Une main encombrante (Henning Mankell) ****
- Bob Tazar

- 15 août 2020
- 1 min de lecture
Dernière mise à jour : 8 févr. 2021
Polar suédois lent et froid
« Ce samedi, Kurt Wallander était au bout du rouleau (…) Il avait la tête bien trop lourde pour être encore efficace (…) Il espérait que personne ne frapperait à sa porte. Il voulait être tranquille. Avoir la paix (…) Je voudrais me mettre en congé de moi-même, pensa-t-il. De cette pesanteur que je traîne et qui me mine. Je n’en peux plus. »
Le commissaire désabusé (qui a dit dépressif ?), dont la seule satisfaction de l’année est d’avoir été épargné par la grippe, n’aspire qu’à une chose : acheter une maison et prendre sa retraite. C’est sûr qu’on ne risque pas de le confondre avec James Bond, son collègue britannique. Son nom est Kurt. Kurt Wallander.
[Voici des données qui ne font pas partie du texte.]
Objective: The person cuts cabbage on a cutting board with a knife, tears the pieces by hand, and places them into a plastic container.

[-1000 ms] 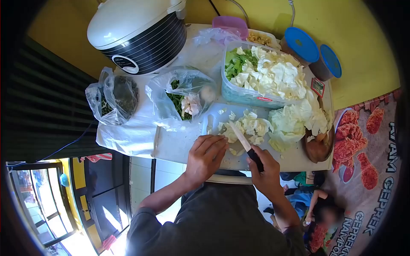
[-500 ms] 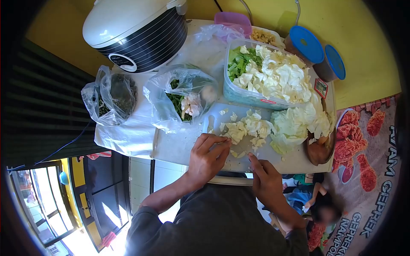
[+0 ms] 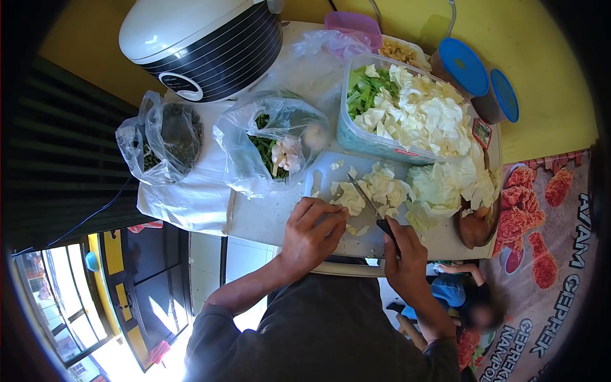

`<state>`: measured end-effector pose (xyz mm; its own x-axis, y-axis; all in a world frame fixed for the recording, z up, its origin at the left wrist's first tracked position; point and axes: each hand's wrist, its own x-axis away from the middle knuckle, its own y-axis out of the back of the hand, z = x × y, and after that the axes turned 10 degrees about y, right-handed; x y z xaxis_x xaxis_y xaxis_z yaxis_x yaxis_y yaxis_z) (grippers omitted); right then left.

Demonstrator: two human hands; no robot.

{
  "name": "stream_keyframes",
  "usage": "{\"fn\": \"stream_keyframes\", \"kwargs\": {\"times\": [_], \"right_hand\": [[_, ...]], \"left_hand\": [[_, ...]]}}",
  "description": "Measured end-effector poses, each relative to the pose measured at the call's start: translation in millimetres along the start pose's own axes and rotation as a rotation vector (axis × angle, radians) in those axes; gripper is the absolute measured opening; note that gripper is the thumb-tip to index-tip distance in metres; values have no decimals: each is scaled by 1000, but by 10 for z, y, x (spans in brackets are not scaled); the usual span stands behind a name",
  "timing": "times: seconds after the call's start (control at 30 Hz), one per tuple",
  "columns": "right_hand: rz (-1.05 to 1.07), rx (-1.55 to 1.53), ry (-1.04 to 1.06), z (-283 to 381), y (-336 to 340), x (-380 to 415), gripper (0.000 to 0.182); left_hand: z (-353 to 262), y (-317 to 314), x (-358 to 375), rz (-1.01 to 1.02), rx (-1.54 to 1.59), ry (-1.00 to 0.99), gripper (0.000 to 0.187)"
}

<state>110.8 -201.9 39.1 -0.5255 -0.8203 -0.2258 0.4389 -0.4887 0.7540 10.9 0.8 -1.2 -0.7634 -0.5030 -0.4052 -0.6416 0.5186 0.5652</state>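
Start from the chopped cabbage (image 3: 389,184), loosely piled on the pale cutting board (image 3: 327,177) near the table's near edge. Note the knife (image 3: 386,228) angled over the pile, handle grasped in the right hand (image 3: 408,260), blade toward far left. Note the left hand (image 3: 314,232), bent, with fingertips at the pile's near left edge; cannot tell whether pinching. Best curl those tips away from the blade, and slice clear of the larger cabbage chunk (image 3: 433,194) at right and the heaped tub (image 3: 366,139) beyond.

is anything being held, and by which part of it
Right grip holds the knife by its black handle; left grip is at the cut cabbage, hold unclear.
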Motion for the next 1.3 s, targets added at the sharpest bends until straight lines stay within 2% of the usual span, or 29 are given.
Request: {"fn": "stream_keyframes", "kwargs": {"times": [0.57,0.67,0.87,1.07,1.17,1.3], "right_hand": [[89,224,196,-107,-16,48,45],[165,280,159,-119,-56,-7,44],[161,171,81,-178,91,136,40],[150,80,14,-232,313,243,36],[112,31,-50,-183,308,241,36],[91,32,-4,-196,287,224,35]], "left_hand": [[9,-15,-28,-6,1,-7,22],[9,-19,-32,-1,-8,0,22],[28,-23,-24,0,-18,5,21],[-35,234,-107,190,-157,35,28],[-14,256,-178,244,-147,-15,36],[-93,330,-338,292,-135,-109,35]]}}
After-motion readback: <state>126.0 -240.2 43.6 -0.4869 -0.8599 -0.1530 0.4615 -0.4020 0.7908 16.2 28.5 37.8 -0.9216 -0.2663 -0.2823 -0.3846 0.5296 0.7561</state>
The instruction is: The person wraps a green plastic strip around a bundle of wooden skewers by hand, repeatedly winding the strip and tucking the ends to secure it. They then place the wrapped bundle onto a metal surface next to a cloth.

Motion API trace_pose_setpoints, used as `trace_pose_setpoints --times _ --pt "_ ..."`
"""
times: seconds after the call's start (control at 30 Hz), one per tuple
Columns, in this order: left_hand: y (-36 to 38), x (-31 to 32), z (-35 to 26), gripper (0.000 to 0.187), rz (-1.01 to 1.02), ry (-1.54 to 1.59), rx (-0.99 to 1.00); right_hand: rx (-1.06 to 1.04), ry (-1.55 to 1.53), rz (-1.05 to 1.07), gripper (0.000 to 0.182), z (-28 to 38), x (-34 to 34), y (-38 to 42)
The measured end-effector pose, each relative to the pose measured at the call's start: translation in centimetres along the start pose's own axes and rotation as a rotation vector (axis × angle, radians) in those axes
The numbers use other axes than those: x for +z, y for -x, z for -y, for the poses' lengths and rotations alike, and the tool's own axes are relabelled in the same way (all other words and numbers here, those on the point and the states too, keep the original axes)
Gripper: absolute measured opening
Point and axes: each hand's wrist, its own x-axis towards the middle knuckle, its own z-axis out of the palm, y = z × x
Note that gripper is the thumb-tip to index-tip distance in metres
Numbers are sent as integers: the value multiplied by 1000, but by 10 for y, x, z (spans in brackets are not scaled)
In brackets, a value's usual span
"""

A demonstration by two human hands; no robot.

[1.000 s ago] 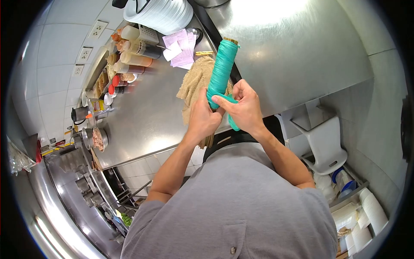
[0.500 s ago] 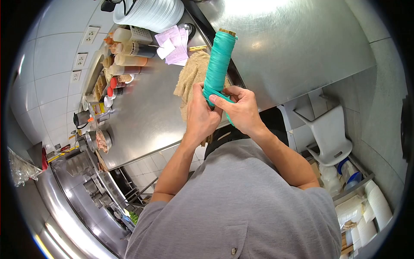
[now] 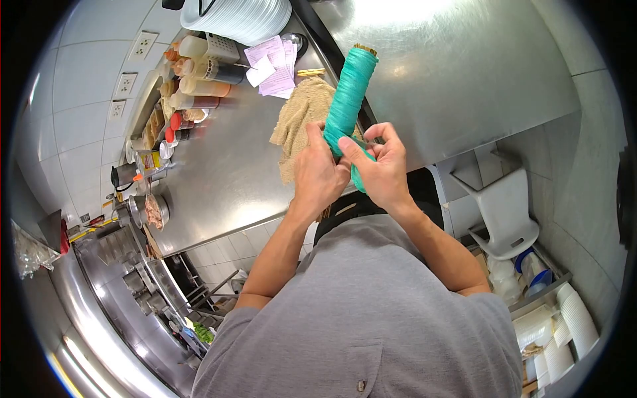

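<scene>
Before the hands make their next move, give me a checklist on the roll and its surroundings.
1. Left hand gripping the green-wrapped roll low down: ok.
2. Right hand holding the green strip: ok.
3. Wrap tightness: cannot tell by sight.
4. Lower part of the roll in plain view: not ok, the hands cover most of it.
5. Pinkish paper slips clear of both hands: ok.
6. Roll off the tan cloth: cannot tell, they overlap in view.
</scene>
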Motion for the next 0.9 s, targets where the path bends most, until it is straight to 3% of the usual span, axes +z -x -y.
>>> trace_pose_setpoints --times 0.1,0.2,0.4,0.53,0.9 --pt "-2 0 1 54 9 16 -3 221 -109 76 22 5 -2 4" --pt "-2 0 2 54 4 2 18 391 -361 111 25 7 -4 8" --pt "-1 -1 0 55 39 -12 -10 364 -234 65 21 9 -1 10" --pt "-1 -5 -1 53 75 39 -24 385 -379 202 20 -2 -15 4" --pt "2 -10 6 46 345 634 -173 285 -411 329 25 -1 -31 -1"
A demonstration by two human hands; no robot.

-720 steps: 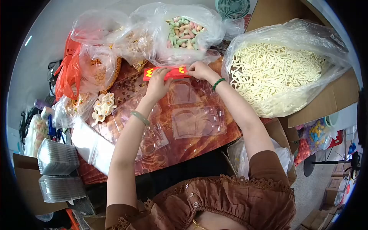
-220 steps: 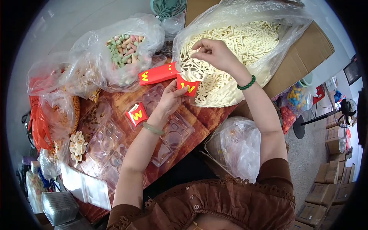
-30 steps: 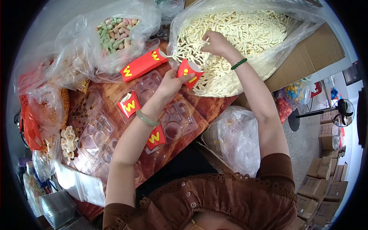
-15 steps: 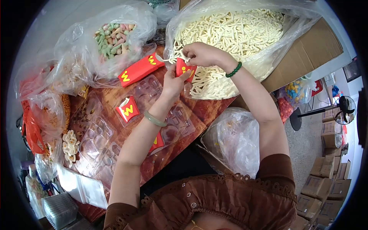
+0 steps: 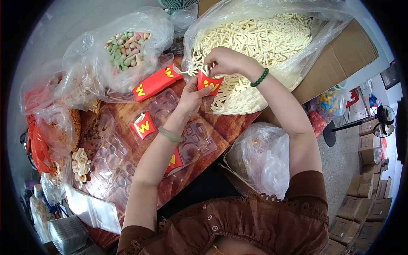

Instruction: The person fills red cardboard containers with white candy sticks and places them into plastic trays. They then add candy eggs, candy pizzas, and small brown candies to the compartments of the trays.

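Note:
My left hand [image 5: 192, 96], with a pale bangle on its wrist, grips a small red fry carton [image 5: 210, 83] with a yellow mark. My right hand [image 5: 227, 64], wearing a green bead bracelet, is closed at the carton's mouth, its fingertips pinching pale fry-shaped sticks [image 5: 205, 70] partly hidden by the fingers. Just behind lies an open clear bag with a big heap of these cream sticks [image 5: 259, 40]. Left of my hands, a stack of flat red cartons [image 5: 158, 82] rests on the table. A filled red carton [image 5: 143, 126] sits in a clear plastic tray.
Several clear moulded trays [image 5: 106, 155] cover the reddish table [image 5: 212, 158]. Another red carton [image 5: 174, 162] is partly behind my left forearm. A bag of pastel cone-shaped pieces [image 5: 127, 49] stands at the back left. Below the table's right edge is a plastic-lined box [image 5: 263, 159].
The carton in my left hand has shifted slightly right and down, its front turned more into view. My right fingers have moved from beside it to its opening.

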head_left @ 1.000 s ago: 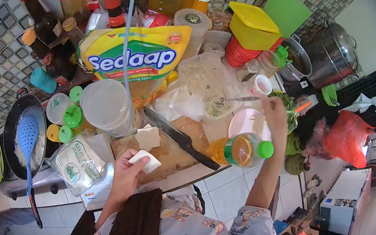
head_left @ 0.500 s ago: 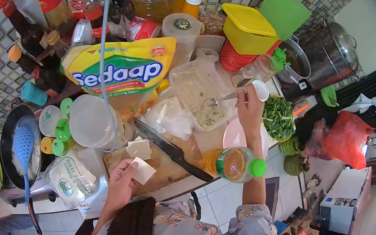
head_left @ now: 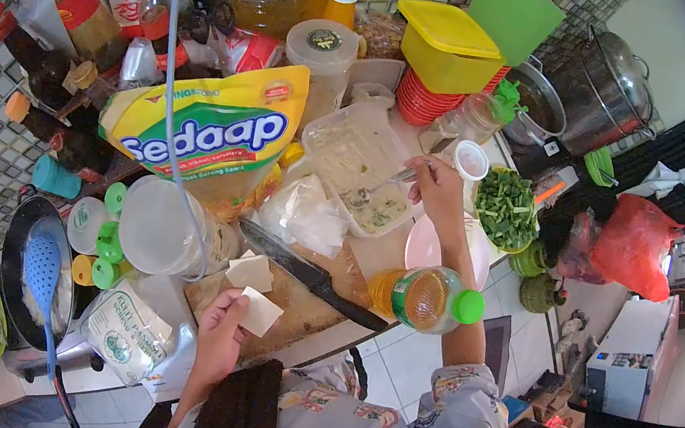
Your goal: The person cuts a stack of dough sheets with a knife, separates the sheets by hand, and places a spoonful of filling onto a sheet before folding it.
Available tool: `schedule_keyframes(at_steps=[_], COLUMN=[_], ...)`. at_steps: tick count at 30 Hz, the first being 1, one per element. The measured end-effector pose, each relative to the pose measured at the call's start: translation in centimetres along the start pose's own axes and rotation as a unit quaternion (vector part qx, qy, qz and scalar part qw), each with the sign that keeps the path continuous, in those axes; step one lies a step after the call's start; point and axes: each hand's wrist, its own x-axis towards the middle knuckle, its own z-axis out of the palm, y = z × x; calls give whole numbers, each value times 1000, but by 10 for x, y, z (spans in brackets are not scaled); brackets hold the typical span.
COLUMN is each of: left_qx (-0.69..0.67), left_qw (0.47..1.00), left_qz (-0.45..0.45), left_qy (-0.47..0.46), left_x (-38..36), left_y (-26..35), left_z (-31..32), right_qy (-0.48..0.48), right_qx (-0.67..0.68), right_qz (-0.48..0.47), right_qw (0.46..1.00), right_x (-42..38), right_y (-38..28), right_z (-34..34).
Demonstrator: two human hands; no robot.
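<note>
My left hand (head_left: 219,341) pinches a square wonton wrapper (head_left: 262,313) over the near edge of the wooden cutting board (head_left: 293,326). More wrappers (head_left: 250,271) lie on the board just beyond it. A metal spoon (head_left: 389,179) is in my right hand (head_left: 440,196), its bowl end down in a pale filling with green bits (head_left: 377,212). That filling sits at the near end of a clear plastic tub (head_left: 332,128). Left of the tub is a crumpled white plastic bag (head_left: 303,212). A large black-bladed knife (head_left: 309,276) rests across the board.
A bottle of oil (head_left: 428,300) with a green cap stands under my right forearm, near a pink plate (head_left: 420,244). Chopped greens (head_left: 506,208) fill a bowl at right. A frying pan (head_left: 23,236) with a blue slotted spatula (head_left: 44,264) is at left. Behind stands a Sedaap pouch (head_left: 212,122).
My right hand has moved slightly left and toward me, and the spoon has shifted left within the filling. My left hand still holds the wrapper in the same place.
</note>
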Motion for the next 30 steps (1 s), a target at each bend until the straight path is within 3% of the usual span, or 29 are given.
schedule_keyframes(at_steps=[6,16,23,27,30], left_qx=[0,-57,-131,-137,-150], left_qw=[1000,998,989,986,972], left_qz=[5,-37,-38,-28,-29], left_qy=[-8,-17,-65,-87,-180], left_x=[2,-5,-12,-18,-23], left_y=[-5,8,26,32,35], left_z=[-7,0,11,19,25], right_qy=[64,138,168,159,158], right_qx=[101,261,323,335,320], right_qz=[62,70,12,-80,-110], right_qw=[991,953,931,925,928], right_x=[-5,-9,-35,-69,-100], right_y=[1,0,-52,-101,-136], right_z=[-2,-31,-64,-75,-66])
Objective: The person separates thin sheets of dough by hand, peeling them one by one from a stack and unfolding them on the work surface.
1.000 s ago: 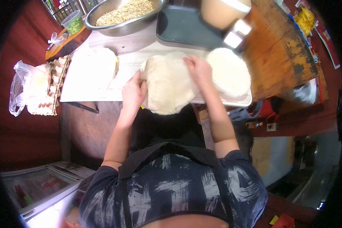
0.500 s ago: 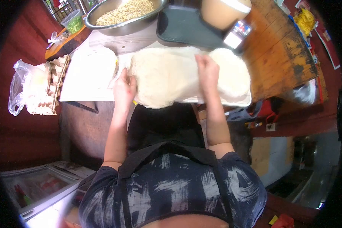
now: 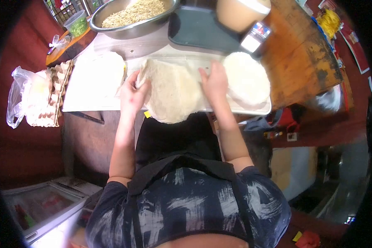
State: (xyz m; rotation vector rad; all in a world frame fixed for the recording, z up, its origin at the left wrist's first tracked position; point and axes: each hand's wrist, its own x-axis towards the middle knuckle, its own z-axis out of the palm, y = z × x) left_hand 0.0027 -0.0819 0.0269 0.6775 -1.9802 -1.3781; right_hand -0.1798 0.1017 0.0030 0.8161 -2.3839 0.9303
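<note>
My left hand [image 3: 134,91] pinches the left edge of a thin, pale round spring roll wrapper [image 3: 172,91]. That wrapper hangs partly over the tray's front edge. My right hand [image 3: 215,82] is beside the wrapper's right side, its thumb and fingers apart, holding nothing that I can see. To its right lies a round stack of white wrappers [image 3: 248,78]. Left of my left hand is another white pile [image 3: 99,74], washed out by glare, so its layers are hard to make out. Both piles lie on a white tray [image 3: 258,110].
Behind stand a metal bowl [image 3: 132,29] of shredded filling, a dark tray [image 3: 200,29], a beige tub [image 3: 239,15] and a small printed box [image 3: 256,37]. An egg carton [image 3: 58,93] and a tub of chopped greens [image 3: 77,25] are at the left. A wooden table [image 3: 299,53] extends right.
The wrapper was spread wide between both hands. Now its right side is loose from my right hand, whose fingers have spread, and it hangs narrower from my left hand.
</note>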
Comme on l’imagine, ce projet ambitieux ne va pas se dérouler comme prévu et, en visitant ce qui pourrait devenir sa future maison, Wallander découvre une main enterrée et le squelette qui s’y rattache. Un squelette très ancien qui va, malheureusement pour lui (et heureusement pour nous !), reléguer au placard ses légitimes envies de retraite et le lancer sur une nouvelle – et dernière – enquête (bien que les faits soient prescrits, au diable les varices !)
Polar suédois lent et froid qui clôture la série des Wallander, commissaire anti-héros par excellence. Description de la Scanie (province suédoise), réflexions sur la modification de la criminalité suédoise au début du XXI° siècle, relations difficiles de Wallander avec sa fille, pensées désabusées et personnelles du commissaire, tout cela autour d’une enquête sur un cadavre de 60 ans d’âge… La dernière du commissaire, bourru mais humain et attachant, tient toutes ses promesses.